*** Extracted material ***
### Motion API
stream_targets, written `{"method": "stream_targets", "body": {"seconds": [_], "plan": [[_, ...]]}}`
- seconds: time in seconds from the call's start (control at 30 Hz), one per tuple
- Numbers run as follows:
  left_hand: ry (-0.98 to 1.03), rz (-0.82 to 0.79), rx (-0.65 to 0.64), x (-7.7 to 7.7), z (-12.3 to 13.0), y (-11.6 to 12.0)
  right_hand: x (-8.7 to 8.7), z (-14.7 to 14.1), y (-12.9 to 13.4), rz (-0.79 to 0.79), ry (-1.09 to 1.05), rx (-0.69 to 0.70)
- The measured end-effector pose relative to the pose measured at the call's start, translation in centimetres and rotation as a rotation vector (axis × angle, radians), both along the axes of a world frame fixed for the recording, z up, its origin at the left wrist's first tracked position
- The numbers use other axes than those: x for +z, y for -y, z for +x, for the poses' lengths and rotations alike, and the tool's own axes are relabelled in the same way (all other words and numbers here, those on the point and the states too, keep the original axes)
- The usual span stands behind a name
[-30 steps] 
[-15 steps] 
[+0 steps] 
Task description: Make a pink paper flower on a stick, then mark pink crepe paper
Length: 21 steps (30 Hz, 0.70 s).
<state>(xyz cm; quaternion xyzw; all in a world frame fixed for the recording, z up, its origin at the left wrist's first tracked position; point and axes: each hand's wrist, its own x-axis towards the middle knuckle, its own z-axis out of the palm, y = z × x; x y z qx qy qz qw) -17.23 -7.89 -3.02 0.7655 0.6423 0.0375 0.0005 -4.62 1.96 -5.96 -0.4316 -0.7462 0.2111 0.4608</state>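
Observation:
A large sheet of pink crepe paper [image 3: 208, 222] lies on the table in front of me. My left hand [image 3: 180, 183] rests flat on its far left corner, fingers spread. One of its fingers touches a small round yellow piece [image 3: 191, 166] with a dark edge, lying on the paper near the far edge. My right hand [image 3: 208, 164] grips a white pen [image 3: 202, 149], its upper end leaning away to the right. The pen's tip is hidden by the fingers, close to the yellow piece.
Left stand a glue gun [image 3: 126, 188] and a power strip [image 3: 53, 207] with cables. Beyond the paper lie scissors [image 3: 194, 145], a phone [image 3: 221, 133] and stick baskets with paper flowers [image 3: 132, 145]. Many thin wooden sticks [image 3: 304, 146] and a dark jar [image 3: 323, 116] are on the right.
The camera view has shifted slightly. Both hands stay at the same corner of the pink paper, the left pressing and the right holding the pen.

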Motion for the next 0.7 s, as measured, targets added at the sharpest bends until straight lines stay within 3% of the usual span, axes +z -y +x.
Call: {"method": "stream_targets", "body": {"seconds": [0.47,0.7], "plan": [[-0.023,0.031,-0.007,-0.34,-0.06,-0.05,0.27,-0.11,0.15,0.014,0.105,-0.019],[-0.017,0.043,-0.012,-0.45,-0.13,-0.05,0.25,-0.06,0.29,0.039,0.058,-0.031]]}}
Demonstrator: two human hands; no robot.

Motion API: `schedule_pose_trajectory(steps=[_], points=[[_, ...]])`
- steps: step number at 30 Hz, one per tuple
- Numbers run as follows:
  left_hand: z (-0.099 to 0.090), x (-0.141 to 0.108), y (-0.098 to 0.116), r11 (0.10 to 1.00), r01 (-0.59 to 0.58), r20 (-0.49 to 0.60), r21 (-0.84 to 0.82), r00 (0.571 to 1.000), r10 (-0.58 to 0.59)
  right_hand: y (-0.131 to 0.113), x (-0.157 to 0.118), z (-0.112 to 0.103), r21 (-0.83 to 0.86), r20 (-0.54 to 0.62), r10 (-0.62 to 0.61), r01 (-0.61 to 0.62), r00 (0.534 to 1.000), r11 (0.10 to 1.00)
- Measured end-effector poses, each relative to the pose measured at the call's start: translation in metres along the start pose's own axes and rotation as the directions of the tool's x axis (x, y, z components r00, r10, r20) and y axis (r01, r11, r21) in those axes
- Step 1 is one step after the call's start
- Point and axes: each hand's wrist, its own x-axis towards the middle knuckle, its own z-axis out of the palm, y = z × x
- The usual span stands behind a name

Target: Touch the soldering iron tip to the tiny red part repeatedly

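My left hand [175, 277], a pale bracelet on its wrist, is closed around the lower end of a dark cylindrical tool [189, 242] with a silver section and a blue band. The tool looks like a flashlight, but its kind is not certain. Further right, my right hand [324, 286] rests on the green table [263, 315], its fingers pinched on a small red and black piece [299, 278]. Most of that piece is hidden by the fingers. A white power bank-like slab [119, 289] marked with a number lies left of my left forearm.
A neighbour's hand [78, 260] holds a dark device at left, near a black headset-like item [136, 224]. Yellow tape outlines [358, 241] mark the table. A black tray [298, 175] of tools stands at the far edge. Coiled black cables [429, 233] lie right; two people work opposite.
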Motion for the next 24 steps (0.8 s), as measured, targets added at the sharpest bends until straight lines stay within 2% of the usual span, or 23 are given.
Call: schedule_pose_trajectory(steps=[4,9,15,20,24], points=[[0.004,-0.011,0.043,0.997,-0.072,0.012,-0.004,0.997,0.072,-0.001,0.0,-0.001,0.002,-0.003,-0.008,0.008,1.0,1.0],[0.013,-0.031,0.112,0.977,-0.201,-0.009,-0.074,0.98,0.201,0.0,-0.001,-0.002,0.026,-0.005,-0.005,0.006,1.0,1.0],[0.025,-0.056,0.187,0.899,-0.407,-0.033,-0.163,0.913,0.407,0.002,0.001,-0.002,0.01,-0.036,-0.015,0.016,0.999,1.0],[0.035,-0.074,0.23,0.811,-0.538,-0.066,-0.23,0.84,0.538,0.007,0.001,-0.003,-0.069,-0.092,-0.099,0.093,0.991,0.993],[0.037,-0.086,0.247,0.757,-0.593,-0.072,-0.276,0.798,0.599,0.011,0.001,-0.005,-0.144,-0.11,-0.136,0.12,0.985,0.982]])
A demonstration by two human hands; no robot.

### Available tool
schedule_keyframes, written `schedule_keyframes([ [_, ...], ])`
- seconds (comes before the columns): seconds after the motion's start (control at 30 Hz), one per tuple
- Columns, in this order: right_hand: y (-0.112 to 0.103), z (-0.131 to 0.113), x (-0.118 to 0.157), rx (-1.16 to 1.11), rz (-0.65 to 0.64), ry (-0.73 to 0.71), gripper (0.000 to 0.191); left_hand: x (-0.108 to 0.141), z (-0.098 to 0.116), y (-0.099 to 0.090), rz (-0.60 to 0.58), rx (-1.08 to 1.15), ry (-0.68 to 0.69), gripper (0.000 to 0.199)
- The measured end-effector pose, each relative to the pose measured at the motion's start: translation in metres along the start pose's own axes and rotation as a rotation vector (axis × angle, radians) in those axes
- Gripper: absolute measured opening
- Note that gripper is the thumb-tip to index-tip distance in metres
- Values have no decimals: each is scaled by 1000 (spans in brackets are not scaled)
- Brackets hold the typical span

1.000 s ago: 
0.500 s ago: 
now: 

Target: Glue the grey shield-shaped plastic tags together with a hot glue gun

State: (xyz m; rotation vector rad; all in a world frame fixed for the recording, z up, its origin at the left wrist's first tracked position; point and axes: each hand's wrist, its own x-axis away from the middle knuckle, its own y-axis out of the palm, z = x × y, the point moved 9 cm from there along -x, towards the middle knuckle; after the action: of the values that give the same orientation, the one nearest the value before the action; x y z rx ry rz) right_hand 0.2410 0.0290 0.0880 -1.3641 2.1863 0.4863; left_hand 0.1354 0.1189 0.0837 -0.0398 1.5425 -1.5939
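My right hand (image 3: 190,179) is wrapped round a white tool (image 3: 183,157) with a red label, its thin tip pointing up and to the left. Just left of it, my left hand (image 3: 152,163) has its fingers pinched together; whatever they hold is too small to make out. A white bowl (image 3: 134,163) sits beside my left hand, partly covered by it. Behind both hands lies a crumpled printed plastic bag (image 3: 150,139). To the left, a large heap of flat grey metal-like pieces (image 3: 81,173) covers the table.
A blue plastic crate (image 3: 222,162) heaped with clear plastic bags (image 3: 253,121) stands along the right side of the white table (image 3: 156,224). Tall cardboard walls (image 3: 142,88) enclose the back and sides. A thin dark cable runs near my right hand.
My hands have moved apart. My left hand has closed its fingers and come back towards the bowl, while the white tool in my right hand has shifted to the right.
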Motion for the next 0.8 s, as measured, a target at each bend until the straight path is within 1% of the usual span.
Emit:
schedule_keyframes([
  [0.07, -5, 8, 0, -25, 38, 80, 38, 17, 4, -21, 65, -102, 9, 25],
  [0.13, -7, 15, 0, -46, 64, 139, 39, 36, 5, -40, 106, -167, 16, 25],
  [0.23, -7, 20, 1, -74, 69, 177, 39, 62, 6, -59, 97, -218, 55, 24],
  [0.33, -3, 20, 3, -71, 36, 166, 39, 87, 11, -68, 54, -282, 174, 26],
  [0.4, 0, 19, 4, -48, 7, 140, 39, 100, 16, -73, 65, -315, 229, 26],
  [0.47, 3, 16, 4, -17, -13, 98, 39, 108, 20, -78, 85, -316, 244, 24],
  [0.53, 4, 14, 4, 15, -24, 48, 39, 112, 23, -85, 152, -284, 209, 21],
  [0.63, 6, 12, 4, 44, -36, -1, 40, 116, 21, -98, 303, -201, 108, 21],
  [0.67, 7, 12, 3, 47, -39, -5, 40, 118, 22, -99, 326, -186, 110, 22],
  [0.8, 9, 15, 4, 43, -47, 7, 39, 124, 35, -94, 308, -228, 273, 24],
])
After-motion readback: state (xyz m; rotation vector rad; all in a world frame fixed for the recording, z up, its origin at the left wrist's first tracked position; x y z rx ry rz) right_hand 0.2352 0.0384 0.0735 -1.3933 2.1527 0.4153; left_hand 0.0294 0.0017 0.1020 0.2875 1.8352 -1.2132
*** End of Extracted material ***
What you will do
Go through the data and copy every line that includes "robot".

Expected answer
Demonstrator: two human hands; no robot.
A demonstration by two human hands; no robot.

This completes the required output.